Çiçek’in tek gayesi kadına yönelik şiddete dur demesiydi. Ancak, erkek şiddeti kendini kitabı yazdıktan sonra da gösterdi. Eski eşi, kitapta kendisi için yazılanlardan dolayı şikayetçi olurken, Çiçek’e dönük ağır, insanlık dışı uygulamayı görmeyen mahkeme heyeti ise Çiçek hakkındaki soruşturmayı kabul etti.
‘Defalarca haykırdım’
Çileli ve şiddet dolu bir yaşamı kaleme aldığını belirten Çiçek, kitabın bir genç kızın zorla sürüklenerek sevmediği bir adamla evlenmesinden sonra başlayan kara baharını kaleme aldığını söyledi. Çiçek, erkek şiddetine karşı ezilen kadının 18 yıl boyunca kurtulmak için haykırdığını ancak etrafındakilerin lal olduğunu belirterek şunları söyledi: 18 yıl dile kolay, her gün kumarbaz, alkolik bir adamın vahşetiyle yüz yüze kaldım. Şiddetin her türlüsünü tattım. Zorla kaçırıldım, dayak yedim, baba evine kaçtım, hamile olduğumu öğrendiklerinde geri verdiler. Defalarca haykırdım, ancak haykırmakla kaldım.’
Tedhitlere boyun eğmedi
18 yılın ardından artık dayanacak gücü kalmadığı için artık yeter dediğini belirten Çiçek, eşinden ayrıldıktan sonra eşinin kendisini ölümle tehdit ettiğini ancak kendisinin onunla olduğu sürece zaten ölüm olduğuna inandığı için ölüm tehditlerine boyun eğmediğini söyledi. Boşandıktan sonra da tehditlerine devam ettiğine dikkat çeken Çiçek, tehditlerine asla boyun eğmediğini, bu tehditlerin devam ettiği süreçte yaşadıklarını kaleme alma gereksinimi duyduğunu söyledi.
‘Yazdıkça canım acıyordu’
Çiçek, küçük yaşlarda ilk okulda sürekli şiirler yazdığını ve yazarlık ruhunu hep taşıdığını belirterek yazma sürecini şu sözlerle anlattı: Yazma sürecim çok kötü geçti. Sonuçta yaşadığım hayatımı yazıyordum. Yazdıkça o günler aklıma geliyordu, hatırladıkça canım çok acıyordu. O yaşadığım cehennem hayatı karanlık kuyudan yukarı çekmek hiç kolay olmadı. Yazarken haykırışlarım kulaklarımda çınlıyordu. Beni dövüp bıçaklarla peşime vermesi, sokakta geçirdiğim vakitleri adeta yeniden yaşıyordum. Bu duygularla kitabı yazdım.’

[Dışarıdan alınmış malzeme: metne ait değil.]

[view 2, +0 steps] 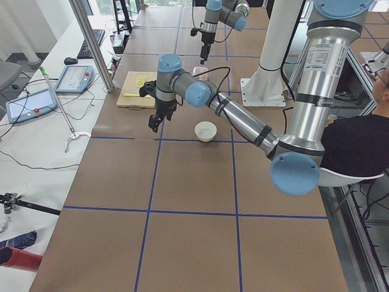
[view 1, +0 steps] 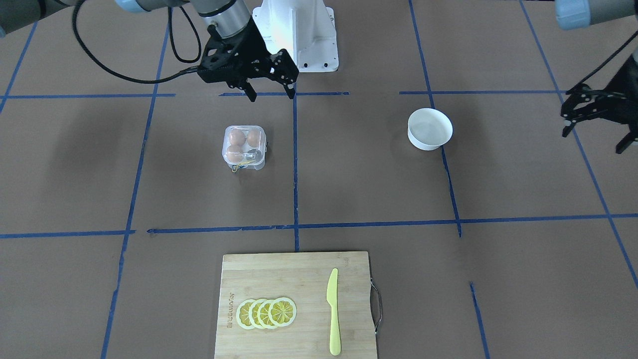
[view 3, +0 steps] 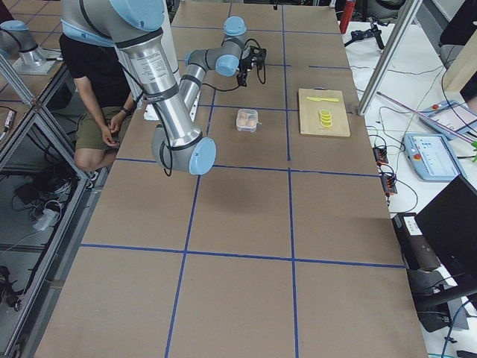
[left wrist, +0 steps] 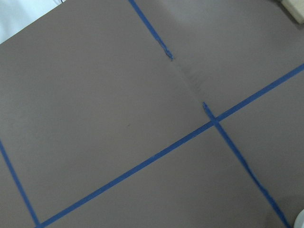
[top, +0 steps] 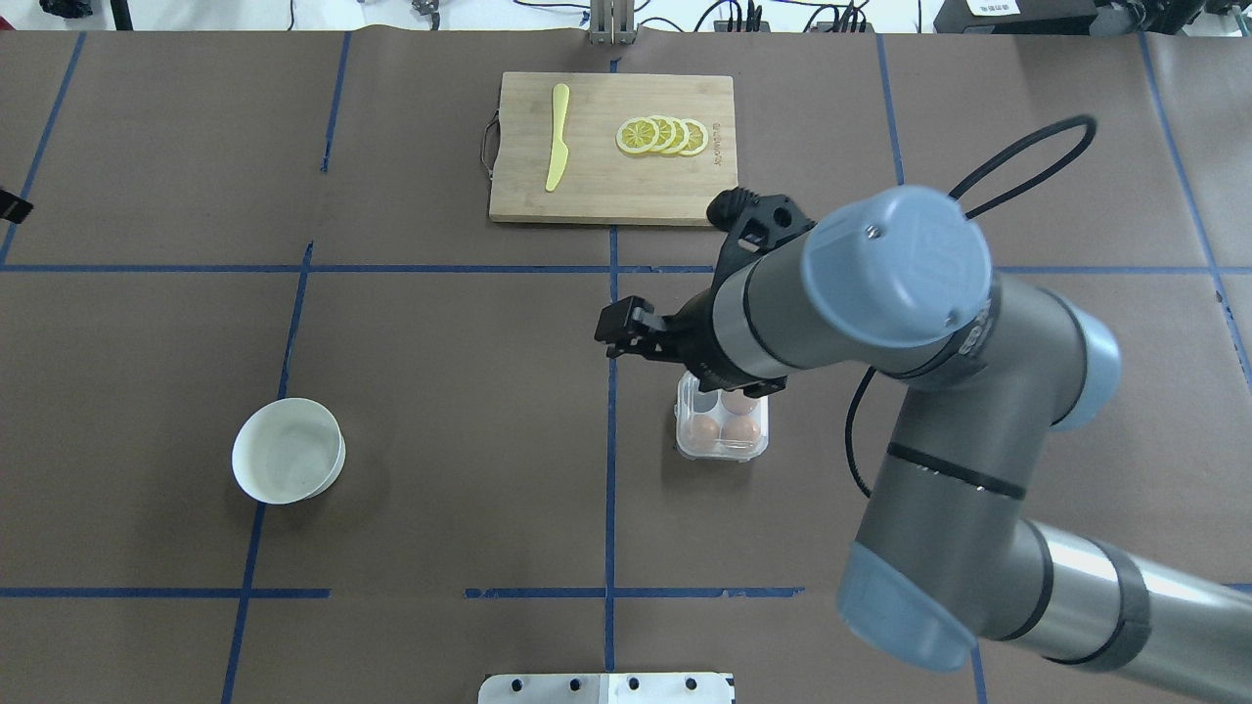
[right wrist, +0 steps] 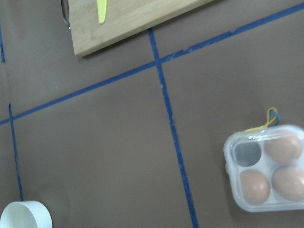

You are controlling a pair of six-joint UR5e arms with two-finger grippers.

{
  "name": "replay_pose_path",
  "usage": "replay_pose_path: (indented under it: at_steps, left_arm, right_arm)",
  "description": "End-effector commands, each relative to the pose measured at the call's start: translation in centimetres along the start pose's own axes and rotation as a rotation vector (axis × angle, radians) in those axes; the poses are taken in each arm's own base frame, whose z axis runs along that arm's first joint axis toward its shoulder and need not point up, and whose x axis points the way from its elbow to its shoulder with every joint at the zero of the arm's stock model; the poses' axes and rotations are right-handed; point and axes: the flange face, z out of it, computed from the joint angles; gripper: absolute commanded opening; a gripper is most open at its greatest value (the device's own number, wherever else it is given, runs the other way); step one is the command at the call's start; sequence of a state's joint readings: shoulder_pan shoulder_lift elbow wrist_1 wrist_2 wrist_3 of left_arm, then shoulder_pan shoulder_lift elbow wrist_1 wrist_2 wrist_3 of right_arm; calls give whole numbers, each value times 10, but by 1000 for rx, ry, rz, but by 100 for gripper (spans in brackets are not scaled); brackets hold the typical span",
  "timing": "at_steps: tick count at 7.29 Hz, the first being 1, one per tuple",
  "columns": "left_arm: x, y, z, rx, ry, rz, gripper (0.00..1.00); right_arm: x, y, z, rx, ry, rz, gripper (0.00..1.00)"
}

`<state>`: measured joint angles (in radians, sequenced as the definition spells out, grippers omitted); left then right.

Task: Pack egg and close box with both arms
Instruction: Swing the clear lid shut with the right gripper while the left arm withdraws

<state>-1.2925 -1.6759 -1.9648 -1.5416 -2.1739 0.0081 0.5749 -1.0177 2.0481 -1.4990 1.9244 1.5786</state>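
Hovering right fingers (view 1: 271, 94): spread apart and holding nothing, above the surface (view 1: 349, 174) just behind the box, on the robot's side of it.
Box (view 1: 255, 158): stands on the surface just ahead of the right fingers. Its clear lid appears to be down, but I cannot tell whether it is latched.
Eggs (right wrist: 254, 185): three sit in three cells and the fourth cell is bare. No loose egg shows anywhere.
String (right wrist: 268, 118): pokes out at the corner by the bare cell.
Bowl (view 1: 430, 142): well apart from the box, and it looks empty.
Left fingers (view 1: 593, 142): spread apart and empty, far out beyond the bowl.
Board (view 1: 299, 279): carries the lemon slices (view 1: 266, 313) and the knife (view 1: 333, 314), apart from each other.
Risk: the box looks light, so a one-sided press could skid or tip it. An unlatched lid could spring up, too hard a press could crack the eggs, and the string could catch a finger.
Writing: a burnt-in mark runs along the board's edge beside the slices, too small to read. No other writing shows.
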Motion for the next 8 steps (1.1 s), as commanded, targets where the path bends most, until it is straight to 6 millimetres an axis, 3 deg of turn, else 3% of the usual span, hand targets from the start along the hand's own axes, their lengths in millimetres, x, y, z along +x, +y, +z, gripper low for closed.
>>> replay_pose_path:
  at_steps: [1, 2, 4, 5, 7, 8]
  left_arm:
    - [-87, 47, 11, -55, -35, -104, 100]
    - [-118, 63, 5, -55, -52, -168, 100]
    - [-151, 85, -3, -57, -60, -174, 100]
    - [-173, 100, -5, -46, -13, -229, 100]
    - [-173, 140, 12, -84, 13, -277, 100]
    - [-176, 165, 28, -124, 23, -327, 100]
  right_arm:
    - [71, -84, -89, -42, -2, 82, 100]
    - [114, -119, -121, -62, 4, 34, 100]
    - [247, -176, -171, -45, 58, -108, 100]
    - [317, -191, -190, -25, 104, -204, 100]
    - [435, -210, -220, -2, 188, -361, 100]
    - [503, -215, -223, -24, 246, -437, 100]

‘Borç parayla kitap bastım’
Kitabını bitirdikten sonra sponsor ve basacak yayınevi bulamadığından şikayet eden Çiçek, “Herkesin bu hikayeyi bilmesini istiyorum. Yaşadıklarımın ses olmasını istiyordum. Dayanacak gücüm yoktu. Aile ve arkadaşlarımdan borç para toplayarak kitabı bastım. Kitabı isteyen herkese posta yolu ile göndererek onlara ulaştım. Ancak bir yayınevinin bu kitabı dağıtarak birçok kadına ulaşmasını istiyorum. Bu yaşadıklarım Devrim’in hikayesi değil, tüm kadınların hikayesidir. Bu ülkenin gerçeği ve utancı’’ diye belirtti.
Mahkemelik oldu
Kitapta eski eşine lakap taktığı için eski eşi tarafından mahkemeye şikayet edildiğinin altını çizen Çiçek, mahkemenin bu şiddeti görmesine rağmen şikayeti davaya çevirmesine de tepki gösterdi. Çiçek, “Bakalım, sesimi duyurdum diye belki beni suçlayacaklar. Çünkü onlara göre susmalıydım. Hep kadın acıları çekmeli ve susmalı anlayışı var. Hayır susmayacağım. Haykırmak istiyorum. Bugüne kadar hep sustum, artık susmak istemiyorum, kadınların çığlığı olmak istiyorum. İşte bu nedenle kadına şiddete dur demek için bu kitabı yazdım” şeklinde konuştu.